Finalmente, cuando el sol ya era insoportable, pararon. Dos alisos exhaustos agitaban hojitas lacias a unos metros de un carrizal, en la orilla de lo que debió de ser una charca. Por un lado, una hilera de fronda pálida crecida a lo largo de un surco se alejaba del mazo principal como una púa sobre el llano. Por el otro lado, sobre el lecho seco y quebrado de la laguna, se dibujaban líneas como isóbaras formadas por restos vegetales. Testigos de los últimos estertores de la charca. Rastros deshidratados de suciedad que las olas habían alineado y que la evaporación había terminado por posar sobre el fondo. La brisa caliente del mediodía hacía rozar los juncos entre sí, esparciendo por los alrededores ecos de frágiles cascabeles de madera. Ásperas melenas agitándose como banderas de oración, pero sin caballos briosos, ni joyas, ni mantras. Reclamos tendidos al cielo que, en lugar de esparcir bendiciones, parecían convocar al sol para inmolarse con la ayuda de un cristal o de un rayo.

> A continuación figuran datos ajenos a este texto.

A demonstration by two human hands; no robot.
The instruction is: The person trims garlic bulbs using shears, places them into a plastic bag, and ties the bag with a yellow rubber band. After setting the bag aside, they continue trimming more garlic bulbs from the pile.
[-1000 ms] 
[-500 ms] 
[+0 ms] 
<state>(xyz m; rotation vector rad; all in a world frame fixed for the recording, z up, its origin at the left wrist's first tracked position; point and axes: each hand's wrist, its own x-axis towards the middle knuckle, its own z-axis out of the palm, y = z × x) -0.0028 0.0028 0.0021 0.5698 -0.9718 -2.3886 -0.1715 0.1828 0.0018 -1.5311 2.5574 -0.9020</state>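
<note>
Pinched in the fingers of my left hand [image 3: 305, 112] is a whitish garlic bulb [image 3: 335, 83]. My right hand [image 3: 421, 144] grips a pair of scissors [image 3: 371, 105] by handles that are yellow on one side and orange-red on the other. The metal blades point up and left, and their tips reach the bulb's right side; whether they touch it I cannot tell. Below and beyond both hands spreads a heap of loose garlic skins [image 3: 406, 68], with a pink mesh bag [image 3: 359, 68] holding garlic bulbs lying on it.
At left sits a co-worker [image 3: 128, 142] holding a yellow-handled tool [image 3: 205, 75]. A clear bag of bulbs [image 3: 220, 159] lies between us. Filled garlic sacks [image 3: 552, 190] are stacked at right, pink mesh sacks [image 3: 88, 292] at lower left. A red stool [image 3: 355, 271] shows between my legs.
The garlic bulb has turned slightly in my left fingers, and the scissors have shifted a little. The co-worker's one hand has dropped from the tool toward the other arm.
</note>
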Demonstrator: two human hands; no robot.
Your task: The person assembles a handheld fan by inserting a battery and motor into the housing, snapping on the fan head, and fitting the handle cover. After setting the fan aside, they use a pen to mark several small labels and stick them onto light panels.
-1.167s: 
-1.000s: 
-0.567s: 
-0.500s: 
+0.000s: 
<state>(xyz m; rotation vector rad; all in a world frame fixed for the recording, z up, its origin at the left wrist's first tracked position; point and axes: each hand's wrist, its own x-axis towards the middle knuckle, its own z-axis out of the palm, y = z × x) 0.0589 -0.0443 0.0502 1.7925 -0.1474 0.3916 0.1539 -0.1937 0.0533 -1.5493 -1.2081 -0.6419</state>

El pastor llevó al burro hasta los alisos y allí comenzó a descargarlo. El niño lo observó ausente, como si aquello no fuera con él, enajenado por la sed o por encontrarse, de repente, en una parada con la que ya no contaba. Tenía las pústulas de la cara enrojecidas. El viejo se volvió hacia él con las manos quietas sobre el cintero. El muchacho, cargado de polvo, permanecía petrificado.

—Chico.

La voz del pastor lo sacó de la sima en que se hallaba y, de manera inconsciente, giró su cabeza hacia el hombre. Allí encontró al viejo detenido en su maniobra, mirándole a la cara por primera vez. Tenía los ojos retranqueados, protegidos de la luz por dos arcadas huesudas que ensombrecían sus córneas lechosas. La mirada del anciano lo penetró y, en ese instante, se recondujo la forma en la que se habían relacionado hasta el momento, del mismo modo que un cirujano reduce una fractura con una maniobra decidida y precisa.

—Chico.

A la segunda voz, el niño se activó y acudió en su ayuda. Fue cogiendo los trastos que el viejo le pasaba y los fue colocando bajo los árboles. Cuando terminaron de liberar al asno, el hombre agarró una de las garrafas y se adentró en el carrizal abriéndose paso con las manos. El chico lo vio desaparecer entre los juncos y las espadañas, y cómo las cabras se acercaban al camino abierto por el pastor. Descorchó la garrafa que había quedado en las aguaderas y la inclinó sobre la lata, pero de ella no salió ni una gota. El muchacho miró al lugar por el que se había marchado el cabrero y, apretando la lata entre las manos, lo maldijo.